Quella del 13-19 marzo è stata la “settimana mondiale del cervello” (Brain Awareness Week, BAW), promossa dalla European Dana Alliance for the Brain in Europa, dalla Dana Alliance for the Brain Iniziatives e dalla Society for Neuroscience negli Stati Uniti, con la partecipazione di tante Società Neuroscientifiche in tutto il mondo e in Italia: un evento dedicato a un organo tanto complesso quanto affascinante che è il motore delle nostre esistenze, su cui per l’intera settimana studiosi di tutto il mondo e curiosi dedicano attenzione tra mito e realtà.
Lo slogan dell’edizione 2017 è “Curare il cervello migliora la vita” e, come per le passate, ha lo scopo di sensibilizzare sui temi della ricerca sul cervello. Che sono tanti e svariati.
Perché ‘curare il cervello’?
Non tutti sanno che il cervello è sede dell’insorgere di un gran numero di potenziali malattie neurologiche, responsabili di condizioni cliniche tra le più gravi. Tra gli organi del corpo umano, il più fragile è proprio il cervello. Lo è più del cuore e dei polmoni e nel mondo occidentale è l’organo più esposto alle malattie. Questi infatti i dati emersi qualche mese fa dall’ultimo Congresso Nazionale della Società Italiana di Neurologia (Sin) che, oltre a evidenziare le statistiche con cui incidono le patologie neurologiche rispetto a quelle cardiovascolari e ai tumori sulla salute dell’uomo, rivelano i dati preoccupanti sulle “malattie del cervello”, dal Parkinson agli Ictus fino alle comuni cefalee. Centinaia di migliaia di persone colpite all’anno nella sola Italia.
A Lucca, per la Brain Awareness Week, la Scuola IMT Alti Studi Lucca e la Fondazione Mario Tobino hanno organizzato per tutta la settimana un ciclo di conferenze aventi lo scopo di scandagliare aspetti che riguardano anche altro tipo di ‘patologie’: ci siamo mai chiesti ad esempio che influenza può avere l’uso dei social nella formazione del cervello dei ‘millennials’, i giovani di nuova generazione, che li utilizzano senza sosta nell’era digitale sostituendo libri, giochi all’aria aperta e rapporti interpersonali diretti.
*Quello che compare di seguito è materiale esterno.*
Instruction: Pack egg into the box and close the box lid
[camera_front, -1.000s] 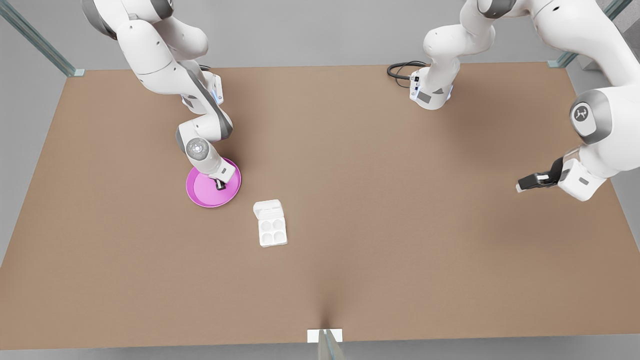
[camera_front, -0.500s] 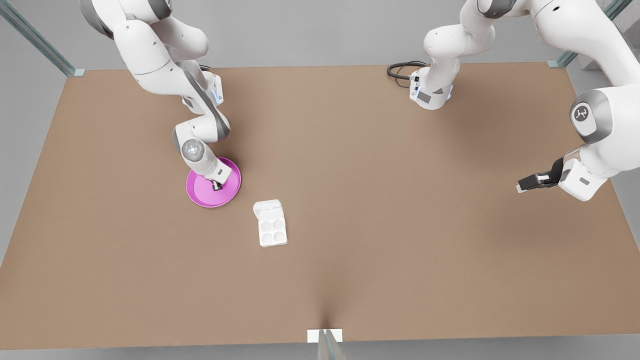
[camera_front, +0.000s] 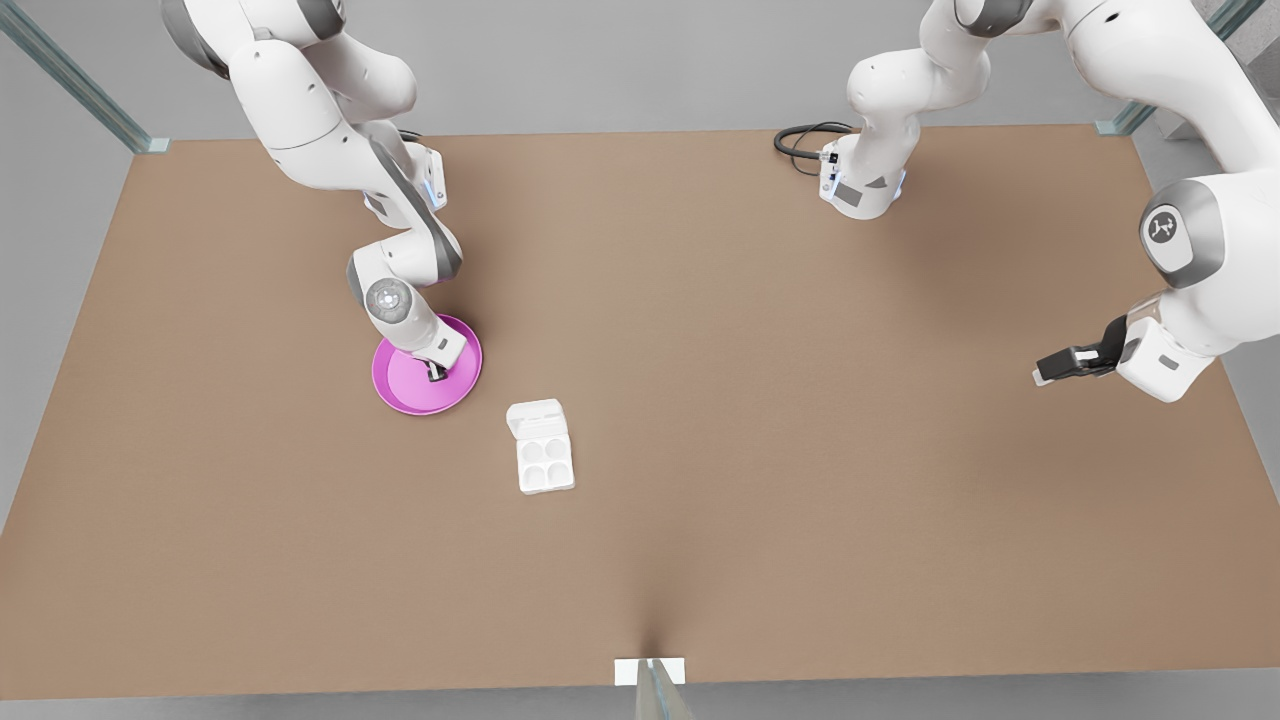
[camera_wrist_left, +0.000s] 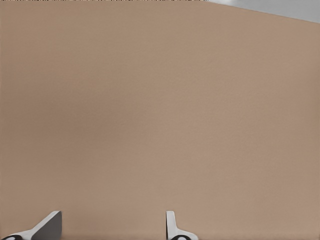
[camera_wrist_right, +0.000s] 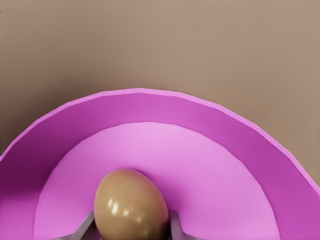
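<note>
- Front view: high, steeply downward, far; takes in the whole worktop (camera_front: 700, 420) and both arms.
- Right wrist view: very near, low over the pink plate (camera_wrist_right: 250, 145), which the front view shares (camera_front: 400, 385).
- Left wrist view: near, facing bare worktop (camera_wrist_left: 160, 100).

Right wrist view: the egg (camera_wrist_right: 131, 204) is cut off at its lower end by the frame edge, as are the right gripper (camera_wrist_right: 131, 227) fingers flanking it; contact cannot be confirmed. The pink plate (camera_wrist_right: 150, 107) is cropped at 3, 6 and 9 o'clock. Front view: the egg is hidden beneath that gripper (camera_front: 437, 372). Left wrist view: only the left gripper (camera_wrist_left: 112, 226) fingertips enter, at 6 o'clock.
</note>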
Gli effetti dei social sul cervello
Qualche anno fa era stato pubblicato su 'Current Biology' uno studio dell'università di Zurigo che tra le altre cose evidenziava che l’uso continuo dei telefonini si traduce in una maggiore attività cerebrale a ogni 'tocco' di pollice sul touchscreen. I pollici divengono cioè (un po’ come le dita dei violinisti) uno strumento stra-ordinario di uso del cervello, le cui aree nella cosiddetta corteccia somatosensoriale sono flessibili e possono variare di ampiezza, fino ad avere dei ‘super-pollici intelligenti’. In generale gli aspetti che concernono la possibilità di potenziare le capacità del cervello, che in nuce è dotato di “superpoteri” anche per queste sue caratteristiche di flessibilità e adattabilità, sono molto attraenti per studiosi e comuni curiosi.
In un articolo su Nature dello scorso luglio, dal titolo “A multi-modal parcellation of human cerebral cortex”, analizzando le immagini cerebrali di più di 200 persone grazie a programmi di intelligenza artificiale realizzati ad hoc, si è risaliti a una mappatura del cervello basata su 180 aree differenti e specializzate (ma potrebbero essere molte di più), gran parte delle quali finora sconosciute, e in ciascuna delle quali sarà possibile approfondire ed esaminare tutta la complessità di quest’organo e delle sue funzioni. Una geografia misteriosa e suggestiva che lascia ancora aperti molti campi.